Only the lines from the first line of the data through the line containing "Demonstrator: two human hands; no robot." belong in the answer, transcribed exactly; pictures do not.
──────── Information shown
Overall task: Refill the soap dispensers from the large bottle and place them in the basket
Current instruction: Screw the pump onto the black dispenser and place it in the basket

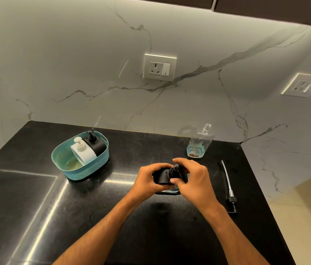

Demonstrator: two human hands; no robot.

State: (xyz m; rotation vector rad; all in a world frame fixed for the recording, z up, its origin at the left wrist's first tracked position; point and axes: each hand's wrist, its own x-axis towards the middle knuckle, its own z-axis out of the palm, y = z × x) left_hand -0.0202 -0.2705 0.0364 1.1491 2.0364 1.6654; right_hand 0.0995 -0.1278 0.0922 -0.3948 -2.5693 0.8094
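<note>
Black soap dispenser (160,175) stands near the middle of the black counter (112,217). Left hand (148,180) has its grip wrapped round the dispenser body. Right hand (193,178) pinches the black pump head (175,169) at the dispenser's top. Teal basket (97,165) sits toward the counter's left rear, holding a white dispenser (84,153) and a second black dispenser (96,144). Large clear bottle (198,144), uncapped and nearly drained, stands near the rear edge. A loose pump with tube (229,188) lies near the right edge.
</note>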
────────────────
### Problem solution
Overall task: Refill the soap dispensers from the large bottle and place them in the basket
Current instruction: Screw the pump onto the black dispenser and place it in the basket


Demonstrator: two human hands; no robot.

Nothing further remains for this exercise.